* [TASK REQUIREMENTS]
Extract the text of every entry below exactly; leave images out.

Data extracted from a collection
Segment Open
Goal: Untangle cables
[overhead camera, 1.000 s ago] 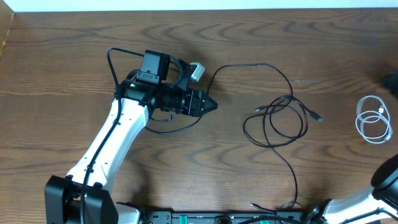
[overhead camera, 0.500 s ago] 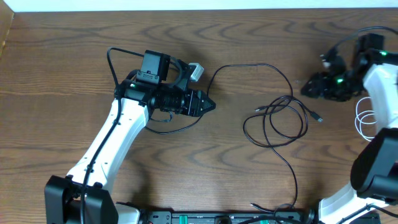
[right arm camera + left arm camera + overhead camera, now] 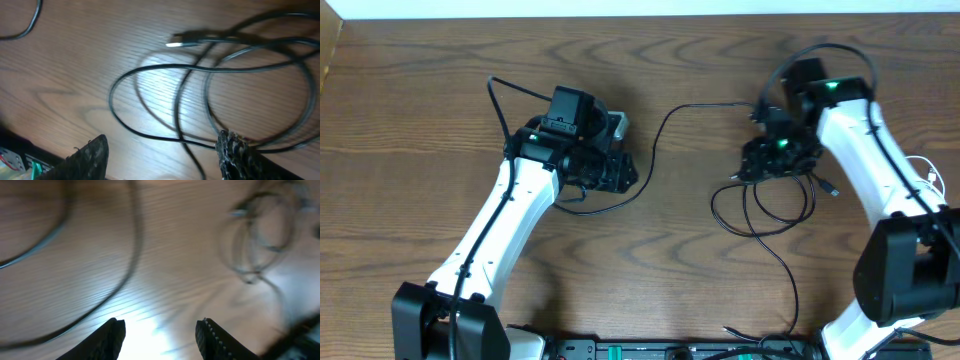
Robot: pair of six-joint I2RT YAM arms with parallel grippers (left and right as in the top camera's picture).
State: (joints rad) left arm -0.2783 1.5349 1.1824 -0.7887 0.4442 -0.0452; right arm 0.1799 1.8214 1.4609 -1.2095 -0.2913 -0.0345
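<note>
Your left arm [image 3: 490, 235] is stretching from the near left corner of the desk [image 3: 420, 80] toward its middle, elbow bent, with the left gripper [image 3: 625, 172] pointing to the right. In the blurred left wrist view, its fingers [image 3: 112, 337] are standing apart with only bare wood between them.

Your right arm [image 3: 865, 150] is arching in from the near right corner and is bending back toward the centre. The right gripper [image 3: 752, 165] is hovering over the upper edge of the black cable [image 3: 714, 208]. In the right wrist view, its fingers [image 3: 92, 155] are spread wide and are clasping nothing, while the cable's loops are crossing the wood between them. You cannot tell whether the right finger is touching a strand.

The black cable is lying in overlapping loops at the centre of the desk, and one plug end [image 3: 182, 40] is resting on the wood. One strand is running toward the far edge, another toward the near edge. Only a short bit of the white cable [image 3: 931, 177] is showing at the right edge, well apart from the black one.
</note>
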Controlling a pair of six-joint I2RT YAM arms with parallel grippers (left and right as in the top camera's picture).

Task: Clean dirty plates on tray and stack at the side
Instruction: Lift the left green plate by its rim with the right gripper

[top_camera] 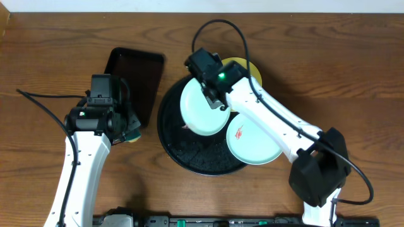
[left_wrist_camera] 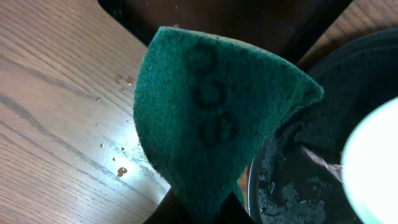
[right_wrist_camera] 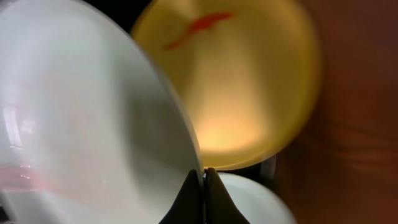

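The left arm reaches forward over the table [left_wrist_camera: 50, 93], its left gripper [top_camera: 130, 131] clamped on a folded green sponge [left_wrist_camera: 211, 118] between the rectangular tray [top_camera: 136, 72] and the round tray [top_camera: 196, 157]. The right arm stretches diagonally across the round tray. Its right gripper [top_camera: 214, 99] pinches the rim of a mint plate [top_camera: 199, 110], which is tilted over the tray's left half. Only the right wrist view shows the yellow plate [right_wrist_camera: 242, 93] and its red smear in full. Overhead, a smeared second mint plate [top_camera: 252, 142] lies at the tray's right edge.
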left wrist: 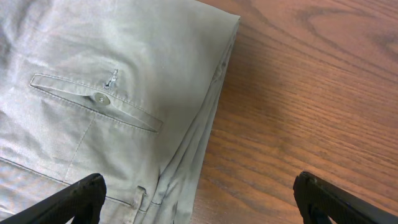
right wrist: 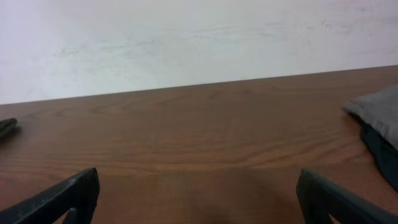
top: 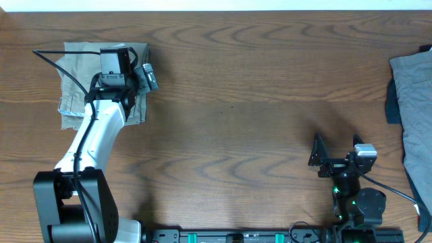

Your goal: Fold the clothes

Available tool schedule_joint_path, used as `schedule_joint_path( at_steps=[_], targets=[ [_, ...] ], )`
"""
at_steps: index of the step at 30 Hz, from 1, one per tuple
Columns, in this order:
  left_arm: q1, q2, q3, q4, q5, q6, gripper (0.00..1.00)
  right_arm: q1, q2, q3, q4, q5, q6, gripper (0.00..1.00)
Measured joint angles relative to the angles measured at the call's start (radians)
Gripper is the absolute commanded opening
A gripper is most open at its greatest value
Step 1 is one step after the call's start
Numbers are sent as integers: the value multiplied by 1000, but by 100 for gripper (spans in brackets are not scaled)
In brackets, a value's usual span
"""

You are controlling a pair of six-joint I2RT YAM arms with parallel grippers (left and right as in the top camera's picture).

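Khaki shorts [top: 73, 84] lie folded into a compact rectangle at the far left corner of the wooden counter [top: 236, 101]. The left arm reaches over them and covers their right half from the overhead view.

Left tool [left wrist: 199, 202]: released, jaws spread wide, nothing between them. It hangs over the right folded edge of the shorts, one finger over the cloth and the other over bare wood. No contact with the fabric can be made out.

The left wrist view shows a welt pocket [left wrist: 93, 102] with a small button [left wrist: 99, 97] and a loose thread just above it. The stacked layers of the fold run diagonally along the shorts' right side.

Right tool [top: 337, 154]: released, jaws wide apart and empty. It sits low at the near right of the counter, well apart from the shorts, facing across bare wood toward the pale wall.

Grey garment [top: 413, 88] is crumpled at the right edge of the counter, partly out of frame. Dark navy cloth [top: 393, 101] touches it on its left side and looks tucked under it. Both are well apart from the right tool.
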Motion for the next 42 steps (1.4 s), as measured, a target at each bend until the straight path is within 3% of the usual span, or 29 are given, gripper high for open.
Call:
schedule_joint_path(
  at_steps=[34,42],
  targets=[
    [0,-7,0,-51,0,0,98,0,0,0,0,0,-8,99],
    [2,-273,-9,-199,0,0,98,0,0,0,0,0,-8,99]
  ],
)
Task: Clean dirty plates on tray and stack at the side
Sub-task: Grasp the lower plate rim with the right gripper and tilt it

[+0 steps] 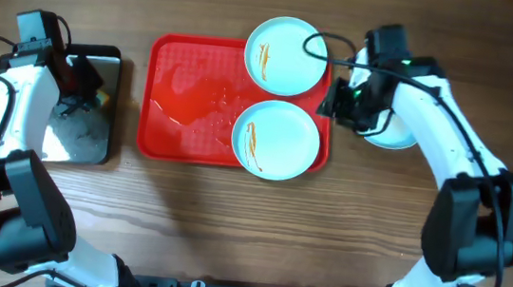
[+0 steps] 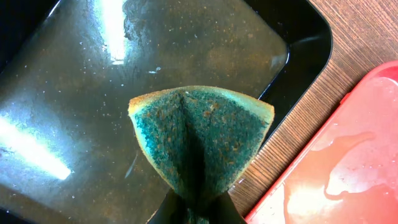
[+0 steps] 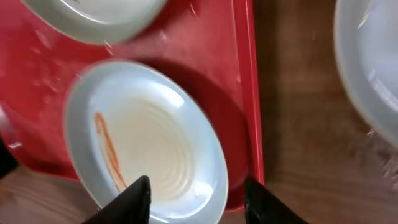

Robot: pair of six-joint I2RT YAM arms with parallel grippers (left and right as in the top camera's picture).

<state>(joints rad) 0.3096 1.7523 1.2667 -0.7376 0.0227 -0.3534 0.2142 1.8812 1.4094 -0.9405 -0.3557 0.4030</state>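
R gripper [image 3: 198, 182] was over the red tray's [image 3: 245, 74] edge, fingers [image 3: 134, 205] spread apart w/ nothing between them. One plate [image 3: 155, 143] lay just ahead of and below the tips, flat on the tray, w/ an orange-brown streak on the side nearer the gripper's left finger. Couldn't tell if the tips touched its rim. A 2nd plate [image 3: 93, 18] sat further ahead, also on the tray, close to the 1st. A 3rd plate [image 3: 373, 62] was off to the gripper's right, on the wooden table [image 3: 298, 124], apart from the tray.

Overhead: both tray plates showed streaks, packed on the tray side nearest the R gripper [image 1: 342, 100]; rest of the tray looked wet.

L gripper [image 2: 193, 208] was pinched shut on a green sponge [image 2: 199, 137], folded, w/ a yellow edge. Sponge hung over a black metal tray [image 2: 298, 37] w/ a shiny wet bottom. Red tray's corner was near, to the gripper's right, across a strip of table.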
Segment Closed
* [REPLY]
Goal: Untangle cables
[overhead camera, 1.000 s ago] 
[overhead camera, 0.500 s ago] 
[right arm camera + left arm camera + overhead camera, now] 
Robot: pair of six-joint I2RT YAM arms with parallel grippers (left and right as in the top camera's picture).
State: (joints rad) left arm -0.2783 1.5349 1.1824 -0.7887 0.4442 -0.0452; right arm 0.1799 1.8214 1.4609 -1.2095 -0.2913 -0.0345
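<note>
Your left arm [image 3: 490, 235] is stretching from the near left corner of the desk [image 3: 420, 80] toward its middle, elbow bent, with the left gripper [image 3: 625, 172] pointing to the right. In the blurred left wrist view, its fingers [image 3: 112, 337] are standing apart with only bare wood between them.

Your right arm [image 3: 865, 150] is arching in from the near right corner and is bending back toward the centre. The right gripper [image 3: 752, 165] is hovering over the upper edge of the black cable [image 3: 714, 208]. In the right wrist view, its fingers [image 3: 92, 155] are spread wide and are clasping nothing, while the cable's loops are crossing the wood between them. You cannot tell whether the right finger is touching a strand.

The black cable is lying in overlapping loops at the centre of the desk, and one plug end [image 3: 182, 40] is resting on the wood. One strand is running toward the far edge, another toward the near edge. Only a short bit of the white cable [image 3: 931, 177] is showing at the right edge, well apart from the black one.
</note>
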Controlling a pair of six-joint I2RT YAM arms with parallel grippers (left and right as in the top camera's picture).

Task: Clean dirty plates on tray and stack at the side
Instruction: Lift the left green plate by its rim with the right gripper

[top_camera] 
[left_wrist_camera] 
[right_wrist_camera] 

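The left arm reaches forward over the table [left_wrist_camera: 50, 93], its left gripper [top_camera: 130, 131] clamped on a folded green sponge [left_wrist_camera: 211, 118] between the rectangular tray [top_camera: 136, 72] and the round tray [top_camera: 196, 157]. The right arm stretches diagonally across the round tray. Its right gripper [top_camera: 214, 99] pinches the rim of a mint plate [top_camera: 199, 110], which is tilted over the tray's left half. Only the right wrist view shows the yellow plate [right_wrist_camera: 242, 93] and its red smear in full. Overhead, a smeared second mint plate [top_camera: 252, 142] lies at the tray's right edge.
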left wrist: 
right wrist: 
top: 

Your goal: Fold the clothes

Available tool schedule_joint_path, used as `schedule_joint_path( at_steps=[_], targets=[ [_, ...] ], )`
"""
at_steps: index of the step at 30 Hz, from 1, one per tuple
Columns, in this order:
  left_arm: q1, q2, q3, q4, q5, q6, gripper (0.00..1.00)
  right_arm: q1, q2, q3, q4, q5, q6, gripper (0.00..1.00)
Measured joint angles relative to the angles measured at the call's start (radians)
Gripper is the absolute commanded opening
A gripper is most open at its greatest value
Step 1 is one step after the call's start
Numbers are sent as integers: the value multiplied by 1000, but by 100 for gripper (spans in brackets are not scaled)
In brackets, a value's usual span
"""

You are controlling a pair of six-joint I2RT YAM arms with parallel grippers (left and right as in the top camera's picture).

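Khaki shorts [top: 73, 84] lie folded into a compact rectangle at the far left corner of the wooden counter [top: 236, 101]. The left arm reaches over them and covers their right half from the overhead view.

Left tool [left wrist: 199, 202]: released, jaws spread wide, nothing between them. It hangs over the right folded edge of the shorts, one finger over the cloth and the other over bare wood. No contact with the fabric can be made out.

The left wrist view shows a welt pocket [left wrist: 93, 102] with a small button [left wrist: 99, 97] and a loose thread just above it. The stacked layers of the fold run diagonally along the shorts' right side.

Right tool [top: 337, 154]: released, jaws wide apart and empty. It sits low at the near right of the counter, well apart from the shorts, facing across bare wood toward the pale wall.

Grey garment [top: 413, 88] is crumpled at the right edge of the counter, partly out of frame. Dark navy cloth [top: 393, 101] touches it on its left side and looks tucked under it. Both are well apart from the right tool.
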Motion for the next 42 steps (1.4 s), as measured, a target at each bend until the straight path is within 3% of the usual span, or 29 are given, gripper high for open.
Call:
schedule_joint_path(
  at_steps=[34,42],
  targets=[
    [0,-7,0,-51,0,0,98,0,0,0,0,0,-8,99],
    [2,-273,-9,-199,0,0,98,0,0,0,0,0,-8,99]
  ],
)
Task: Clean dirty plates on tray and stack at the side
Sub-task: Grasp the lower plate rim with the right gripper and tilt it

[+0 steps] 
[+0 steps] 
[+0 steps] 

Robot: pair of six-joint I2RT YAM arms with parallel grippers (left and right as in the top camera's picture).

<state>(joints rad) 0.3096 1.7523 1.2667 -0.7376 0.0227 -0.3534 0.2142 1.8812 1.4094 -0.9405 -0.3557 0.4030</state>
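R gripper [image 3: 198, 182] was over the red tray's [image 3: 245, 74] edge, fingers [image 3: 134, 205] spread apart w/ nothing between them. One plate [image 3: 155, 143] lay just ahead of and below the tips, flat on the tray, w/ an orange-brown streak on the side nearer the gripper's left finger. Couldn't tell if the tips touched its rim. A 2nd plate [image 3: 93, 18] sat further ahead, also on the tray, close to the 1st. A 3rd plate [image 3: 373, 62] was off to the gripper's right, on the wooden table [image 3: 298, 124], apart from the tray.

Overhead: both tray plates showed streaks, packed on the tray side nearest the R gripper [image 1: 342, 100]; rest of the tray looked wet.

L gripper [image 2: 193, 208] was pinched shut on a green sponge [image 2: 199, 137], folded, w/ a yellow edge. Sponge hung over a black metal tray [image 2: 298, 37] w/ a shiny wet bottom. Red tray's corner was near, to the gripper's right, across a strip of table.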

This completes the response.